What is expected => When you reach the line with "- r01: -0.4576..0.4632" in the data below, begin printing lines exactly, and stop once the line with "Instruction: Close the" has been printed.

***** Excerpted records *****

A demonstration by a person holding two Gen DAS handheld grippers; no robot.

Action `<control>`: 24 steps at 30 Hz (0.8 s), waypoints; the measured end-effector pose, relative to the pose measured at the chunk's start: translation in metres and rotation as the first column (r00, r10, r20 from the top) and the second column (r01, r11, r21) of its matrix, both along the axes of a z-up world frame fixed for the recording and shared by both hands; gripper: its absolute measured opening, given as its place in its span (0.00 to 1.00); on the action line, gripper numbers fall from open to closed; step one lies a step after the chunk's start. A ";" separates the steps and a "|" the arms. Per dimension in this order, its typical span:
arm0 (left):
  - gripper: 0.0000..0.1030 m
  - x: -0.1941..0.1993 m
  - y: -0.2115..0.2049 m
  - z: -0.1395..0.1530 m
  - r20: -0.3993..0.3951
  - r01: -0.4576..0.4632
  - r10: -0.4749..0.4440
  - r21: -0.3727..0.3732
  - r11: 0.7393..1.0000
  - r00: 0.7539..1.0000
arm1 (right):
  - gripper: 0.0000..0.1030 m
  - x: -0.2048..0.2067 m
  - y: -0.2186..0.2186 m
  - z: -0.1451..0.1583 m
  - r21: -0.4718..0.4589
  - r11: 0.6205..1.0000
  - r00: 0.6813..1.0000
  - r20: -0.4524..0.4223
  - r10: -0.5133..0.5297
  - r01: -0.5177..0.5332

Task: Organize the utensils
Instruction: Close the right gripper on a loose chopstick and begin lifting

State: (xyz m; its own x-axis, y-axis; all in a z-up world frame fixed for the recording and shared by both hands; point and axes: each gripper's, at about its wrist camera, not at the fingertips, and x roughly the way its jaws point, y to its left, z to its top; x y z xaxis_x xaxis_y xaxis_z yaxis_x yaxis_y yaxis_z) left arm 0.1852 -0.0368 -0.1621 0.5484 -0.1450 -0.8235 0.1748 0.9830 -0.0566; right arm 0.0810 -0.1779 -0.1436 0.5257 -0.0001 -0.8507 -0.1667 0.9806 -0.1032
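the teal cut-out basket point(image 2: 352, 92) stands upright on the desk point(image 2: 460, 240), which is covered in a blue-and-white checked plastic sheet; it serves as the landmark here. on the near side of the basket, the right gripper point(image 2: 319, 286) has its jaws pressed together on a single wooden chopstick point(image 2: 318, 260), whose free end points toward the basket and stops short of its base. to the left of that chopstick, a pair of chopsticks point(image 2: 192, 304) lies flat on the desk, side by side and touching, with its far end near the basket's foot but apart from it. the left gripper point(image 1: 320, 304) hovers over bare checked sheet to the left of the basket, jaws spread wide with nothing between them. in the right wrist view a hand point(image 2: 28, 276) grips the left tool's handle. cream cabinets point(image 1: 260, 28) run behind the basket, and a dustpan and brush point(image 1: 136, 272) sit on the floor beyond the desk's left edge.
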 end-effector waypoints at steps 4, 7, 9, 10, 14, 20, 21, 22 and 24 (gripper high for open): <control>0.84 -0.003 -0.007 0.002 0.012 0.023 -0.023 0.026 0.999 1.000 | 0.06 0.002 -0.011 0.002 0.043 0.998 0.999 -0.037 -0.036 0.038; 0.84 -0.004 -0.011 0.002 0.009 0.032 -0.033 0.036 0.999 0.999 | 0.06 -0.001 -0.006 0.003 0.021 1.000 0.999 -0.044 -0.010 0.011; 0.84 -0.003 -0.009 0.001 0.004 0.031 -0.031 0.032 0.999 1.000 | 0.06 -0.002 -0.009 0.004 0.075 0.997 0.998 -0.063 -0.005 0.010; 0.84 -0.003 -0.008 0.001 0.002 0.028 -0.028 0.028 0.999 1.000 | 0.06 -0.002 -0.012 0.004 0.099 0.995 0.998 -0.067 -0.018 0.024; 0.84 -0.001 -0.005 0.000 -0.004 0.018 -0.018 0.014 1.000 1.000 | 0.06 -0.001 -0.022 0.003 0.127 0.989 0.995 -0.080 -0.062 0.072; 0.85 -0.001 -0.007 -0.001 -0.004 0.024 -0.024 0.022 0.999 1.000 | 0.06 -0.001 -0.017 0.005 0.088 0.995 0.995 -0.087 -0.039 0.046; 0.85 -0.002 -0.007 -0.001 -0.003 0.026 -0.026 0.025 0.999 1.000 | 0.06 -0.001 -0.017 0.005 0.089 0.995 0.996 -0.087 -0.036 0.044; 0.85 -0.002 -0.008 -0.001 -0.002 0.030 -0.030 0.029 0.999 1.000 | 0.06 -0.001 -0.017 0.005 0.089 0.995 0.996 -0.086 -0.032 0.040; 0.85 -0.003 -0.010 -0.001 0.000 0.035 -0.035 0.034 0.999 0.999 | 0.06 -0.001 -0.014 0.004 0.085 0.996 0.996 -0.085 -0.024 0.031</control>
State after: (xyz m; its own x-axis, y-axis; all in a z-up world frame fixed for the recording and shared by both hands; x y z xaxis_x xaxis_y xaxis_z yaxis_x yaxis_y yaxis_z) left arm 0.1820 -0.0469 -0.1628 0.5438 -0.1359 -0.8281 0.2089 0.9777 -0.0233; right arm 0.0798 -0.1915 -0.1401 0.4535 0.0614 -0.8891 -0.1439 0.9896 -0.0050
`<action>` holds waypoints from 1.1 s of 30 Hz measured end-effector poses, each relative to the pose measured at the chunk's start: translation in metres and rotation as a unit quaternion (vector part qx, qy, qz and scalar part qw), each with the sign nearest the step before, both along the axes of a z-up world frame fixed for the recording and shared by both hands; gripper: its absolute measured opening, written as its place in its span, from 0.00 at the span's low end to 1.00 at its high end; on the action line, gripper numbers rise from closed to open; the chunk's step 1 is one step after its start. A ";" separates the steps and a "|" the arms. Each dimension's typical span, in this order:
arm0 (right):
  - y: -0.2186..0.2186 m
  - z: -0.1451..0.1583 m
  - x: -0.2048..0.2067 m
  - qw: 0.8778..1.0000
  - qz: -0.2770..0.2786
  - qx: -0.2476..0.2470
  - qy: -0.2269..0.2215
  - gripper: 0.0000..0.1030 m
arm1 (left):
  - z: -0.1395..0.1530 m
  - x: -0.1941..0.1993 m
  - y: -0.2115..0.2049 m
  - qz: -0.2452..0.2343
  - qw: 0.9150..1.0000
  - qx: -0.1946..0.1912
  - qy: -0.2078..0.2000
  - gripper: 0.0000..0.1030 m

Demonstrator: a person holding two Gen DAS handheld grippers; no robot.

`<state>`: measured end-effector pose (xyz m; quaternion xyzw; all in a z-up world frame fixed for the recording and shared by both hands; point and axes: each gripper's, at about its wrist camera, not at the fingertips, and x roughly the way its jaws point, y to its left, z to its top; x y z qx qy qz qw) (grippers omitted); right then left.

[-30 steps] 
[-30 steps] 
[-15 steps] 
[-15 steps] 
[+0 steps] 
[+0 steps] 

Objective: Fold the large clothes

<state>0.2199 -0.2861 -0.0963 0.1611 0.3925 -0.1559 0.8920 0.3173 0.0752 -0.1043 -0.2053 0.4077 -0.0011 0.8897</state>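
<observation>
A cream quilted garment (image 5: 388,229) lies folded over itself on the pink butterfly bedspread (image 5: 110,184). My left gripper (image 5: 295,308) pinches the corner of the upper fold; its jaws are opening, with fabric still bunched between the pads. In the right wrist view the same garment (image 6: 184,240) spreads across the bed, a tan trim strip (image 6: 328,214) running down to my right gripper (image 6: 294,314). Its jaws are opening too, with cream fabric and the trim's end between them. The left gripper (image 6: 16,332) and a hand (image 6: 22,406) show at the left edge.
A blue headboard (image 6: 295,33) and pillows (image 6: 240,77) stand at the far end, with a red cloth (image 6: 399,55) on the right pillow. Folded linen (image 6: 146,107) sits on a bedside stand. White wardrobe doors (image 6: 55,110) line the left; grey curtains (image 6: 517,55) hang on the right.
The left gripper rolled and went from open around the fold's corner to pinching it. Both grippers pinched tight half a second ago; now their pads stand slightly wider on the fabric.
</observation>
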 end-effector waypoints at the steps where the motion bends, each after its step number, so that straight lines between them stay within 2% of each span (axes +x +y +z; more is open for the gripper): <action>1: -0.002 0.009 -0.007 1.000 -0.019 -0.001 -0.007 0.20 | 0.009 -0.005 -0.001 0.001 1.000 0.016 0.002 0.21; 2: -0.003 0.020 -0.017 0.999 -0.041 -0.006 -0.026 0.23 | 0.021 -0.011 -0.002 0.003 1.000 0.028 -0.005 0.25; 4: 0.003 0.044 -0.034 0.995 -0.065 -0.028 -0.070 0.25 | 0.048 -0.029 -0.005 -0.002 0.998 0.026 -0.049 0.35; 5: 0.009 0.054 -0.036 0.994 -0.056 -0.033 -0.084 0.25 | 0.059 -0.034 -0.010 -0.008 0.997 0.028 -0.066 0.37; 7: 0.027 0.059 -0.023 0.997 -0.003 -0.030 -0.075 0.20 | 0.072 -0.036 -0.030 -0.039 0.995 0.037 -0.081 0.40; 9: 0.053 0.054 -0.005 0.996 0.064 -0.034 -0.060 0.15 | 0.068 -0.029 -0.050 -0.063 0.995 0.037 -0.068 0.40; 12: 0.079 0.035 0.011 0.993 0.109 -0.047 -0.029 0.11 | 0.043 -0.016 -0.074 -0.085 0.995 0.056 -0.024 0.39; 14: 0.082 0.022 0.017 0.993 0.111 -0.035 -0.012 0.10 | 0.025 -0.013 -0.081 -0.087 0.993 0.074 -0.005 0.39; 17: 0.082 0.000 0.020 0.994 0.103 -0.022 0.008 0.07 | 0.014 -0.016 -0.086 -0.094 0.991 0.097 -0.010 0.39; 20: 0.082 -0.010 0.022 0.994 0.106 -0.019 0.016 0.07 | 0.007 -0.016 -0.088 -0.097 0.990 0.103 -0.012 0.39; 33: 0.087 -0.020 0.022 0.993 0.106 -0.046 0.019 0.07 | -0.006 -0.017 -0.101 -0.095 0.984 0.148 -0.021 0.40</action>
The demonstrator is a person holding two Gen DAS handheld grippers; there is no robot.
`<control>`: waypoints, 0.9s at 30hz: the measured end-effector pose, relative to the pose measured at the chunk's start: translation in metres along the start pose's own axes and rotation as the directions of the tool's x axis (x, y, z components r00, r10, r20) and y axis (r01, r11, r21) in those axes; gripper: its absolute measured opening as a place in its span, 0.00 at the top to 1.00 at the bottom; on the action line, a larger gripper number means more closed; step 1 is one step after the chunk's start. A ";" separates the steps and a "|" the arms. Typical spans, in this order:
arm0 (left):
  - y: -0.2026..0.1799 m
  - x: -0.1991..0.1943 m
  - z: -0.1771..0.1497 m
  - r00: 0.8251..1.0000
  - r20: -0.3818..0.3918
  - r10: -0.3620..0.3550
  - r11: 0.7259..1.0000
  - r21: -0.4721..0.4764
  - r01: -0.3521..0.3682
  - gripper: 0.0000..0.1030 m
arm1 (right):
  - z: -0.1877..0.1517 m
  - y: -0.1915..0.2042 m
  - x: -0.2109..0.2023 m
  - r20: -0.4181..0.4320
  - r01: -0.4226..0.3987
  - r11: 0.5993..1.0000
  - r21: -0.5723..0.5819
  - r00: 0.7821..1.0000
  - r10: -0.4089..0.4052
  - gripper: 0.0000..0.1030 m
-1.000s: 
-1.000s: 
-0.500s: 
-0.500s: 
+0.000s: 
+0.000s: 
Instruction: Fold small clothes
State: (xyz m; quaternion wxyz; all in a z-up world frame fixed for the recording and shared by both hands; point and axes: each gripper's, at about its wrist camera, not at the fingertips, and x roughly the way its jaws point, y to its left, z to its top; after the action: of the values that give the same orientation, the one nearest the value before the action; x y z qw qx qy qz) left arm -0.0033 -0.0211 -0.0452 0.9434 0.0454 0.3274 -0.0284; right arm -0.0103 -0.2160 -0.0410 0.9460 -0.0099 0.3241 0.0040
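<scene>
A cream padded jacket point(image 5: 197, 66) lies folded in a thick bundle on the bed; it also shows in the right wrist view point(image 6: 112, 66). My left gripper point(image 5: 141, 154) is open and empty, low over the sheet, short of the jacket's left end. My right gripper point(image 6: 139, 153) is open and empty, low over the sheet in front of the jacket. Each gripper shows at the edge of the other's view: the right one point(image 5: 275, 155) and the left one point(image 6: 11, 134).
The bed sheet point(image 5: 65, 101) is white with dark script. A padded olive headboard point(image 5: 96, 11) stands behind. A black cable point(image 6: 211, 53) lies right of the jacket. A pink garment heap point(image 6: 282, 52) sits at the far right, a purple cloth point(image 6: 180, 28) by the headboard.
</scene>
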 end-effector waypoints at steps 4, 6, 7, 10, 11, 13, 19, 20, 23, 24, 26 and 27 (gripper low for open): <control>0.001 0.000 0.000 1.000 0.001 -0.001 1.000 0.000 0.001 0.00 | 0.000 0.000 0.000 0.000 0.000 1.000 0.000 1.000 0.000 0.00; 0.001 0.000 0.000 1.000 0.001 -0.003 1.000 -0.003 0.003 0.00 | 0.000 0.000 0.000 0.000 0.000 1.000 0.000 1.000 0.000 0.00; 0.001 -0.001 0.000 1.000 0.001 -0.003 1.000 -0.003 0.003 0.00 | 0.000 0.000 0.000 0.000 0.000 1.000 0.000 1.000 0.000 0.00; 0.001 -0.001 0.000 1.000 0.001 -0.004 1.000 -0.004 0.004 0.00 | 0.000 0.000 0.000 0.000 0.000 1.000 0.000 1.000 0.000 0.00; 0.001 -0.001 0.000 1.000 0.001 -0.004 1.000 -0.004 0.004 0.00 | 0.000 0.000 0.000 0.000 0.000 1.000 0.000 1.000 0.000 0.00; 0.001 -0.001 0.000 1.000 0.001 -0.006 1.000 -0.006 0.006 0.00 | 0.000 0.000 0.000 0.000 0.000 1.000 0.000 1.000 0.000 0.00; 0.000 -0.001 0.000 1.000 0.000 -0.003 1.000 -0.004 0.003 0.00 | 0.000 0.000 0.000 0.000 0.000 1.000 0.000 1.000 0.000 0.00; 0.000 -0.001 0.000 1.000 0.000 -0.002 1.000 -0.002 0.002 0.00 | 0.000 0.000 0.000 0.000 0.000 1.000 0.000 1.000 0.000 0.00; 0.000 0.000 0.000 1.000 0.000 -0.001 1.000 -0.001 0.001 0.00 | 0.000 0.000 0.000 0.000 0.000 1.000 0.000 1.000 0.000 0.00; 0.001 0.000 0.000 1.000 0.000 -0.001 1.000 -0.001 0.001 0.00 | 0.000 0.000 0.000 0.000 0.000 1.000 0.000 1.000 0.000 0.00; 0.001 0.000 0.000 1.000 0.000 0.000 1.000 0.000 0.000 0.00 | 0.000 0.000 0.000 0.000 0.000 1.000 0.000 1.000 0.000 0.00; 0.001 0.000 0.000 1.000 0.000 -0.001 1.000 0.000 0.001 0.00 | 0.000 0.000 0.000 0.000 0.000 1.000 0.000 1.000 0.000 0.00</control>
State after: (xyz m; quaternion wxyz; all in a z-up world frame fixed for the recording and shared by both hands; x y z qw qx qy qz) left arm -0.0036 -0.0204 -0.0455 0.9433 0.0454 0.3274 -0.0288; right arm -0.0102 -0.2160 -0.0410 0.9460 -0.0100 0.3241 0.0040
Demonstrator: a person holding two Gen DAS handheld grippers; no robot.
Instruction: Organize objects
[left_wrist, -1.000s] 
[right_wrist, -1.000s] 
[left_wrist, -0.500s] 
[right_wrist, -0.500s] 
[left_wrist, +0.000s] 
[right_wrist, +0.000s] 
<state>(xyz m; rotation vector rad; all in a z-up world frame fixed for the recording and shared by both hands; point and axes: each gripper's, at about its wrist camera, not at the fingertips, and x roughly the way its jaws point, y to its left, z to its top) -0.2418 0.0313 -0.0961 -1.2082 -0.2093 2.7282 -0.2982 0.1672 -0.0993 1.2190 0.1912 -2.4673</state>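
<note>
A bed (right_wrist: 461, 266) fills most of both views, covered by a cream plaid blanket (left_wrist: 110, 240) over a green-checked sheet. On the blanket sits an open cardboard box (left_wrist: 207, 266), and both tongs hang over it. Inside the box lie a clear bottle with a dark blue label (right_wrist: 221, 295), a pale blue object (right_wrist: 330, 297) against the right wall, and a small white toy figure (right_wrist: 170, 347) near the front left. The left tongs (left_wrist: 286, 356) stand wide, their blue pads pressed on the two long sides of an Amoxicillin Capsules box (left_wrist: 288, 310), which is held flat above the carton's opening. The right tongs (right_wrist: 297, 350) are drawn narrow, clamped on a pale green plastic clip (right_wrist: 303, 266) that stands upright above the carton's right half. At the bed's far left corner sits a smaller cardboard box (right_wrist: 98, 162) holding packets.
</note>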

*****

Response below =>
  - r01: -0.4576..0.4632
  - r10: -0.4749..0.4440
  - r21: -0.3727..0.3732
  - r11: 0.7393..1.0000
  - r00: 0.7539..1.0000
arm1 (right):
  - gripper: 0.0000..0.1030 m
  - x: -0.2048..0.2067 m
  - y: -0.2186..0.2186 m
  - z: -0.1451..0.1583 m
  - r21: -0.4718..0.4589
  - r11: 0.6205..1.0000
  - r00: 0.6813..1.0000
  - r20: -0.4524..0.4223
  - r10: -0.5133..0.5297
  - r01: -0.5177..0.5332

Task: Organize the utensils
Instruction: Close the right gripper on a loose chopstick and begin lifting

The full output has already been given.